Multiple public and private health entities have expressed the need to incorporate oral health into health policies to reduce health disparities. The Surgeon General’s Report from 2000 highlighted oral health as essential to overall well-being and indicated evident disparities in dental care access. In 2011, the Institute of Medicine report suggested that efforts to eliminate disparities in dental care access have been insufficient. More recently, in 2021, the National Institute of Dental and Craniofacial Research’s (NIDCR) “Oral Health in America: Advances and Challenges” report found minimal progress in reducing disparities in dental care access. The World Health Organization (WHO) supports health as a holistic state where oral health is recognized as vital.1

Oral health extends far beyond the teeth and oral tissues. Oral health impacts systemic health, including neurodegenerative diseases, diabetes, and cardiovascular disease. Multiple factors, including social, environmental, and economic factors, can influence oral health. Most oral diseases are preventable. In the case of dental caries, risks are highly modifiable with the proper support. Continued neglect of oral health diminishes masticatory function and quality of life (QoL). This can increase the risk of micronutrient deficiencies that could impact overall health.1

Oral health and nutrition are closely connected, as dietary habits play a vital role in developing dental diseases. Diets rich in sugars and fermentable carbohydrates significantly increase the likelihood of developing dental caries. Although dental caries is a slow-progressing and preventable condition, it can negatively impact a person’s ability to chew and enjoy a nutritious, well-balanced diet.1

Statistics show that about one in six children aged 6–11 have experienced tooth decay. A similar rate is seen among adolescents with untreated dental caries, and many older adults have lost all their teeth due to dental caries.1

The impact of dental caries and tooth loss on dietary choices, specifically the ability to follow the Dietary Guidelines for Americans (DGAs), is profound. Poor oral health often limits the intake of nutritious foods due to the inability to chew properly. This can influence long-term health outcomes.1

A scoping review aimed to bridge the gap between oral health and dietary guidelines by “examining the landscape of preventive strategies and interventions to achieve oral health equity.” This scoping review stressed the importance of paying particular attention to dental caries prevention, diet, and socioeconomic determinants across various demographics and geographic regions.1

The Scoping Review

This scoping review was designed to identify relevant studies centered on behavioral and educational programs and interventions to support effective preventive oral health practices in reducing dental caries and cariogenic biofilm.1

Population inclusion criteria included pregnant women, young children, and older adults.
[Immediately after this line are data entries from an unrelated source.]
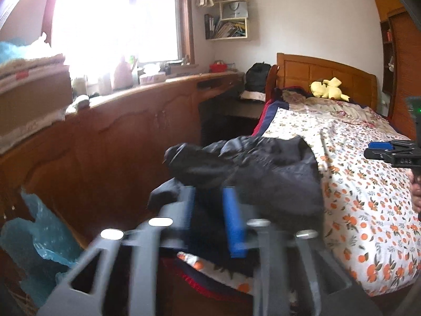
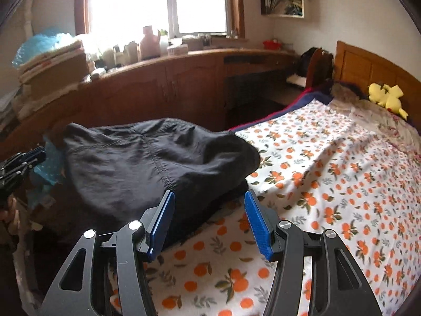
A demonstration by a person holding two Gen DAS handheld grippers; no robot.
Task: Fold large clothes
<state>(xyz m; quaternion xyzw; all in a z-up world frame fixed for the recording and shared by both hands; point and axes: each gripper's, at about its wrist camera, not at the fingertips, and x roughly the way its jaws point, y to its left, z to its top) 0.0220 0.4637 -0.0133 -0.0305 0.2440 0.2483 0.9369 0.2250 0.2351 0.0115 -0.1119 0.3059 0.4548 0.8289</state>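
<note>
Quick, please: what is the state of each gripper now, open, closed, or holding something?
Left gripper: open, dark garment between its fingers, not pinched.
Right gripper: open, holding nothing, just before the garment's edge.

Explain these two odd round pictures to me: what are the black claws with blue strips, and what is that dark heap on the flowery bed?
No robot arm here: a person holds a two-finger tool in each hand, with a wide-angle camera on each looking along its fingers. One picture is from the left gripper, the other from the right gripper; each also shows the other tool at its edge. The blue strips are grip pads. On the bed's white sheet printed with oranges lies a crumpled black fabric garment, waiting to be folded. A yellow plush toy sits by the wooden headboard. Both grippers are open. The right holds nothing; the garment lies between the left one's pads, but the blurred picture shows no grip.
</note>
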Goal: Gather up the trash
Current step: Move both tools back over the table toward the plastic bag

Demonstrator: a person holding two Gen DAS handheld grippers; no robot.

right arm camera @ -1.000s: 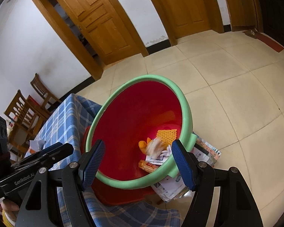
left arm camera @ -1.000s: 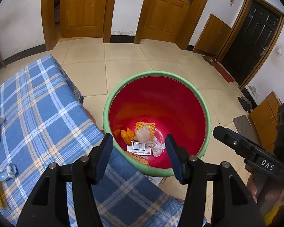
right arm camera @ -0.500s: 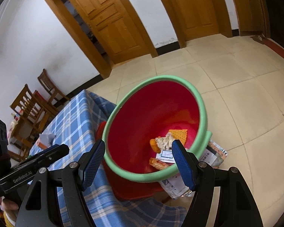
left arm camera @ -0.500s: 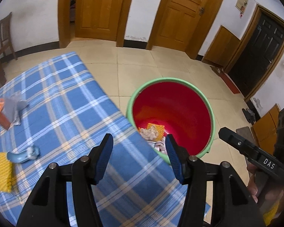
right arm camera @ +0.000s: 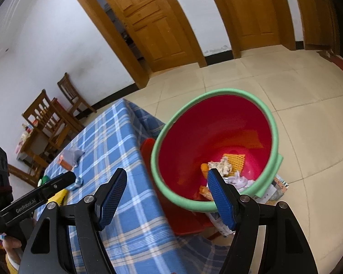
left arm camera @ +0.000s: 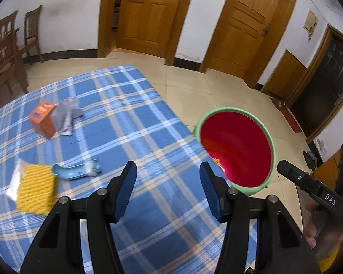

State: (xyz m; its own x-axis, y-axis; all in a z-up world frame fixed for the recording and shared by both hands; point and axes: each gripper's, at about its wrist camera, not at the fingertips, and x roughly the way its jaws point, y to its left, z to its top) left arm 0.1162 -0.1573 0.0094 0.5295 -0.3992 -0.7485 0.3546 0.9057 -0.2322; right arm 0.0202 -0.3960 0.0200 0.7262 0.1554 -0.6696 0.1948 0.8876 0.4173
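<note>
A red bin with a green rim (left arm camera: 236,147) (right arm camera: 215,150) stands on the floor beside the blue checked table (left arm camera: 116,141) (right arm camera: 107,150). Crumpled paper, orange peel and a yellow mesh piece (right arm camera: 226,164) lie at its bottom. On the cloth lie a yellow mesh pad (left arm camera: 35,187), a light blue tube (left arm camera: 76,171), an orange box (left arm camera: 43,117) and a grey wrapper (left arm camera: 66,116). My left gripper (left arm camera: 168,175) hovers open over the cloth with nothing between its fingers. My right gripper (right arm camera: 167,182) stands open and empty over the table's edge and the bin's near rim.
Wooden chairs (left arm camera: 4,52) (right arm camera: 50,118) stand at the far left by the wall. Wooden doors (left arm camera: 146,11) line the back wall. A red stool (right arm camera: 178,217) and printed papers (right arm camera: 272,189) sit under the bin. Tiled floor (right arm camera: 308,114) spreads to the right.
Both grippers drew back from over the bin toward the table. The left view swung left, bringing the trash on the cloth into sight. Both stayed open and empty.
</note>
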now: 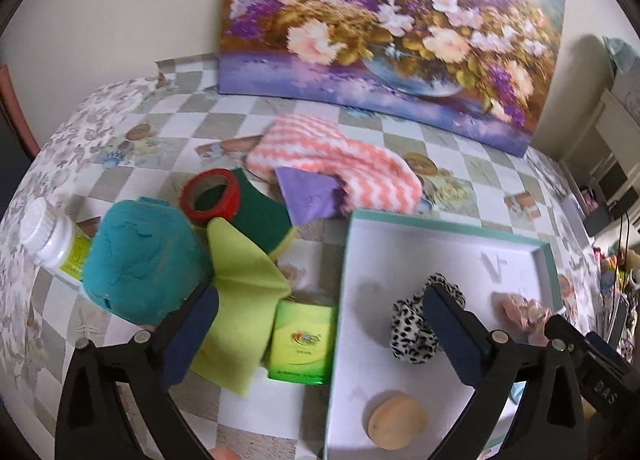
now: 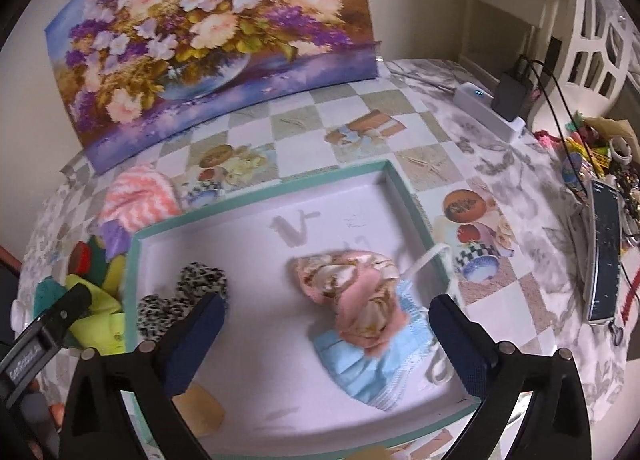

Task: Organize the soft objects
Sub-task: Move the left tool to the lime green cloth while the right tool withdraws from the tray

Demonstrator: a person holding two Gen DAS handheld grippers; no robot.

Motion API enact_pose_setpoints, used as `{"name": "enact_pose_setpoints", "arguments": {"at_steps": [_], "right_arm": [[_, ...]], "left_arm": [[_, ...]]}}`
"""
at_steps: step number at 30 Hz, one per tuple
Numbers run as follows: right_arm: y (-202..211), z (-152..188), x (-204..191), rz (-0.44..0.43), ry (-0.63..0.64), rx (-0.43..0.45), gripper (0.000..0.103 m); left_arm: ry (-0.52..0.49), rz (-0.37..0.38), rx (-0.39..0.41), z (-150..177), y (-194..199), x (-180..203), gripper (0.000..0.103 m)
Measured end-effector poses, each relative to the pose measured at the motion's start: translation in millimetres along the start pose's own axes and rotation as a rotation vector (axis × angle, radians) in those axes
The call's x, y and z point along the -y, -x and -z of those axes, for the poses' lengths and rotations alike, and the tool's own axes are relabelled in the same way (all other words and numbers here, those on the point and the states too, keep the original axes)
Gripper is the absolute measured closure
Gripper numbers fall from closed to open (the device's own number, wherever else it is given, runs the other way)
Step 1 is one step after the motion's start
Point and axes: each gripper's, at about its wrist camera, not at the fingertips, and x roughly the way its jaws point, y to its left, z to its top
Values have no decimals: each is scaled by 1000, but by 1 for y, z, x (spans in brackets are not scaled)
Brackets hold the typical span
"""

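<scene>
Left wrist view shows your left tongs (image 1: 320, 324) spread wide and holding nothing, one finger over the lime cloth (image 1: 244, 296), the other over the leopard-print scrunchie (image 1: 414, 330) in the teal-rimmed tray (image 1: 448, 223). Your right tongs (image 2: 326, 334) also gape wide with nothing gripped, above the pink floral scrunchie (image 2: 356, 292), which lies on the blue face mask (image 2: 372, 364) in the tray.

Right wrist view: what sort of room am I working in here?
Likely a home dining or living room: a patterned tablecloth with teacup prints, a flower painting propped against the wall, and a charger among clutter at the table's edge.
</scene>
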Motion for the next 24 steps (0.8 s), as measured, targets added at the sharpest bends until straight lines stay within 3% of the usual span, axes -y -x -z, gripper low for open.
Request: {"name": "enact_pose_setpoints", "arguments": {"at_steps": [14,18,24], "right_arm": [[23,14,-46,-182,71,27,0],[28,23,-66,-188,128,25,0],[32,31,-82,-183,172,14,0]], "left_arm": [[42,9,-56,-3,17,-26,1],[28,-38,-70,1,25,-33,1],[78,-49,-64,6,37,-56,1]]}}
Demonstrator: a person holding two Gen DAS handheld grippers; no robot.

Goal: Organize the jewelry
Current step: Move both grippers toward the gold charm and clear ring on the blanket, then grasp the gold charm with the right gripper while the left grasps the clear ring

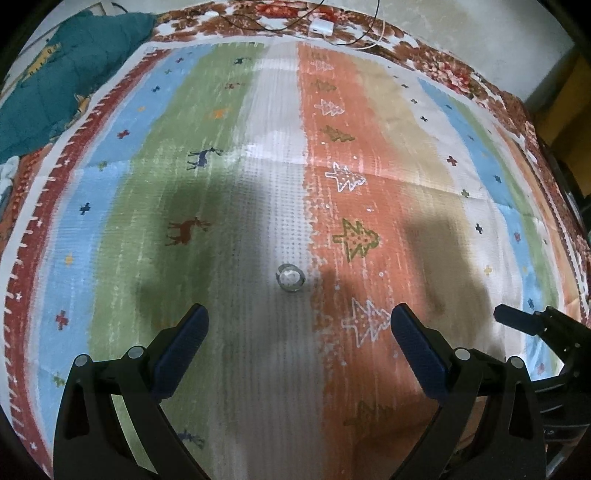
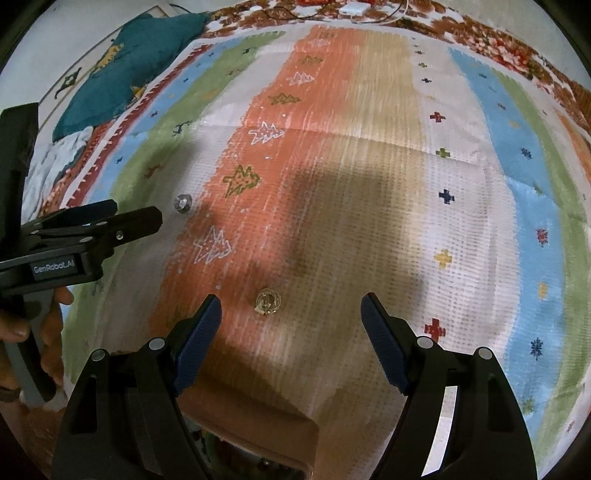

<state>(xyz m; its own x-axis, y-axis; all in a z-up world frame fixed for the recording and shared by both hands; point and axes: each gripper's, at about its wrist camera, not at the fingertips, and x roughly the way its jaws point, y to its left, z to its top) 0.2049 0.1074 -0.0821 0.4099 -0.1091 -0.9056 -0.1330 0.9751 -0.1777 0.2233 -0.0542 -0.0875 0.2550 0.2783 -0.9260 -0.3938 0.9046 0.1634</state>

Study designs considered for the review were cross-sectional, case-control, cohort, and interventional studies, such as randomized controlled trials and systematic reviews. Studies included must report a clear positive impact on individual or population-level oral health outcomes, behaviors, or health promotion focusing on health equity.1

Additionally, the relevance of DGAs in addressing preventable oral disease and the focus on equity were required for inclusion.1

Non-English articles and those with poor design or methodological flaws were excluded. Studies reporting non-significant findings, those with small sample sizes, or those with results that cannot be generalized were excluded. Studies that suggested interventions that were not feasible or sustainable were also excluded.1

A team of six independent reviewers conducted this review. Five databases were searched for relevant articles that fit the inclusion criteria. After removing articles based on exclusion criteria and duplicates, 107 articles published between 2011 and 2022 were included. The studies originated from six of the seven continents, including Asia, Europe, North America, South America, Africa, and Oceania/Australia.1

The Results

The results of this review highlight the direct effects of dietary choices on dental caries risk and the broader implications for social determinants of health.1

Behavioral and Educational Interventions

Behavioral interventions to improve oral health were identified in 33 articles included in this review, covering various populations and countries. Educational interventions were examined in 39 other studies. These efforts primarily focused on reducing dental caries, promoting better oral hygiene practices, and enhancing oral health literacy.1

Successful strategies included:1

  • School-based fluoride rinses led to fewer dental caries in children.
  • Family-focused education for new parents improved feeding and brushing habits, resulting in a lower risk of dental caries in toddlers.
  • Motivational interviewing in healthcare settings helped prevent dental caries in children from low-income families.
  • Oral health education in schools that emphasize the importance of brushing time improved oral hygiene.
  • Early identification of risk factors for early childhood caries was essential for prevention.
  • The use of high-fluoride products and proper education on fluoride was paramount for children with high caries risk.
  • As a teaching tool, innovative technology, such as games and animation, helped individuals better understand the importance of good oral health.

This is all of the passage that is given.